Instructions for the task >> Copy out each line of the data that holds the string "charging".

Information shown >>
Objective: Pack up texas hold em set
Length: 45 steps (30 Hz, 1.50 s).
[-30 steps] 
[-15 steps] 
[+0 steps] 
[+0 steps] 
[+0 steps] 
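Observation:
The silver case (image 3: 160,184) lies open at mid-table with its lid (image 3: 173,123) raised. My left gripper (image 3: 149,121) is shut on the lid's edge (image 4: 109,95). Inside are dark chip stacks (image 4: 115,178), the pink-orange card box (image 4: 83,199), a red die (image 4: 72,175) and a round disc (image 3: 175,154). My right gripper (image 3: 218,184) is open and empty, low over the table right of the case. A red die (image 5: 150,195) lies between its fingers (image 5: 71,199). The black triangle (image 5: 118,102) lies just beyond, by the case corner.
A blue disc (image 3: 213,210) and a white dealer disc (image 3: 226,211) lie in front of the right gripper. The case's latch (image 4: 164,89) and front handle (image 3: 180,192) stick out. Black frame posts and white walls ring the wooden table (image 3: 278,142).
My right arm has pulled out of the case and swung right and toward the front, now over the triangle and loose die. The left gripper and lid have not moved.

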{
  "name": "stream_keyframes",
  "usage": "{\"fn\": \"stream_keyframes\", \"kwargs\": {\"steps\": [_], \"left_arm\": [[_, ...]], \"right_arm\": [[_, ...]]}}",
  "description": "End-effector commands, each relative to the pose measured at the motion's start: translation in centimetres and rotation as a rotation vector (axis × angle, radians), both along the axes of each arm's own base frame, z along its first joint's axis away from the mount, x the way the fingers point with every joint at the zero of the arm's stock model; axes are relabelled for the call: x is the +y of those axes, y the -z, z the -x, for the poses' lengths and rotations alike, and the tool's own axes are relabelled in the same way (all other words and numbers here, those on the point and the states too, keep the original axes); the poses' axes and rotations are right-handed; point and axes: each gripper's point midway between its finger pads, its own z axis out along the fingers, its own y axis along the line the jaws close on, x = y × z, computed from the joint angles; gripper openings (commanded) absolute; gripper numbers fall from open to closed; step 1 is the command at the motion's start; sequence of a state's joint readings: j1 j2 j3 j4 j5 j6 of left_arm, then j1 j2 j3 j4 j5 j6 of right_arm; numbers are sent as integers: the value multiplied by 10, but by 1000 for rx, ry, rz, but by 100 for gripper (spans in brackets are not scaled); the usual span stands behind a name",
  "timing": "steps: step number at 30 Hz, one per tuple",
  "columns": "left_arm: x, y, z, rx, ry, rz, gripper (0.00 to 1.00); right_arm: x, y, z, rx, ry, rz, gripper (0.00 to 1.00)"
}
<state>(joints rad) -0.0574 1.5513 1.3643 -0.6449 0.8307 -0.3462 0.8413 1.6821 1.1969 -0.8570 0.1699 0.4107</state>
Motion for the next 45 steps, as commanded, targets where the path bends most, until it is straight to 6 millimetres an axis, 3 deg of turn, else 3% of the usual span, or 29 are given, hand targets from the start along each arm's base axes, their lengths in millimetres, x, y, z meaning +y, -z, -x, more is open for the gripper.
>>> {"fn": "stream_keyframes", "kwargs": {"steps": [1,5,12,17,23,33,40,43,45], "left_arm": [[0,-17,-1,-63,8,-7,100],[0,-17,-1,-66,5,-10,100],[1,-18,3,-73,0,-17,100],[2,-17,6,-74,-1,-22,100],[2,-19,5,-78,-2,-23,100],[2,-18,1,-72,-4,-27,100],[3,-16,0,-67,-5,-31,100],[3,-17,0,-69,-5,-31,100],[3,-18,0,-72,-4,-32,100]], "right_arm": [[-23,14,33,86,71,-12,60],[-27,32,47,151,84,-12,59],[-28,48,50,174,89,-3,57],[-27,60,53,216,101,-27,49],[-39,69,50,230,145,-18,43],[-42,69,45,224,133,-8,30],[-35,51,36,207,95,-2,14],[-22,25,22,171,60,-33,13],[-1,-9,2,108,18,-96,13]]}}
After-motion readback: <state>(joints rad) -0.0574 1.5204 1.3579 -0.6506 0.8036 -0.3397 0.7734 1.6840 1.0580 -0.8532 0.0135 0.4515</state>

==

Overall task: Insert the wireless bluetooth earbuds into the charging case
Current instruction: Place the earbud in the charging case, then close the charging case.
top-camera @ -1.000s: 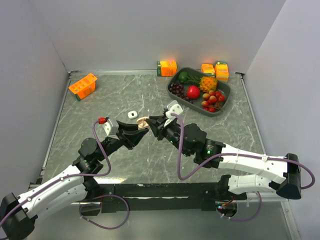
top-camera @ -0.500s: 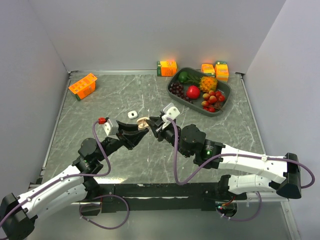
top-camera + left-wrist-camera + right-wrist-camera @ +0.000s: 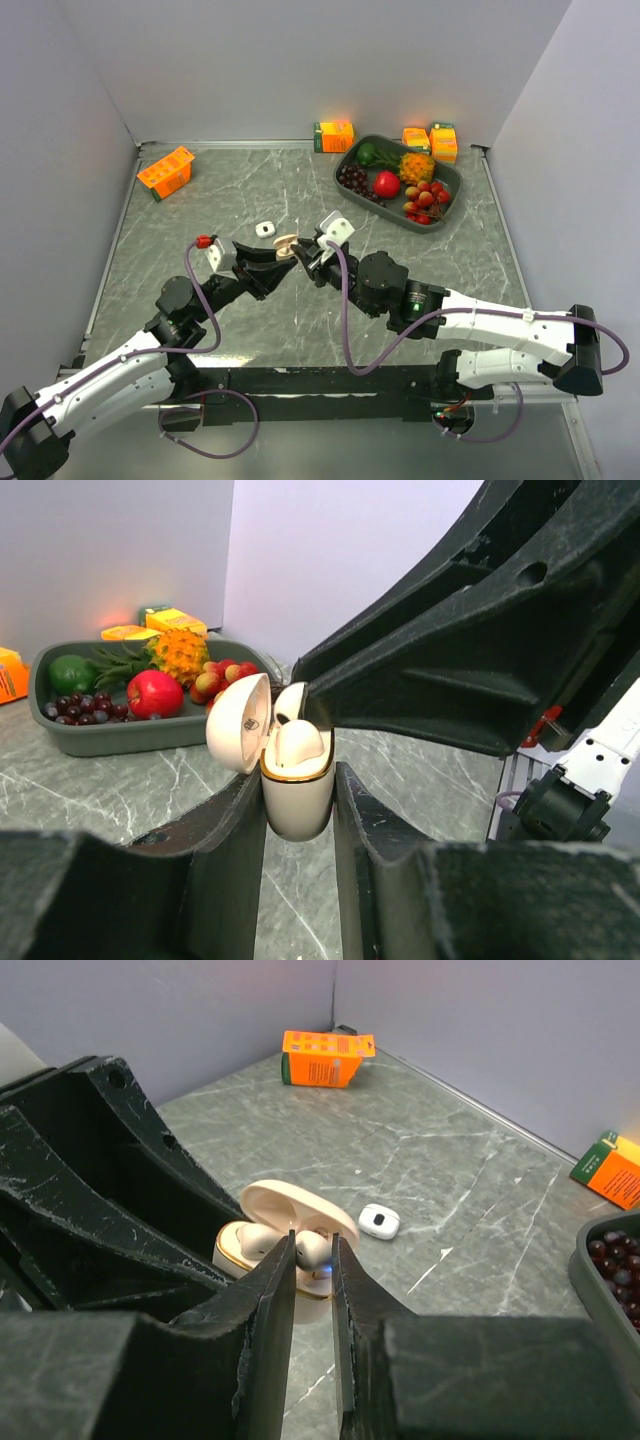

Written response >>
Overall task: Insert the wireless bluetooth earbuds into the charging case
Current instruction: Place the earbud in the charging case, then close the charging case.

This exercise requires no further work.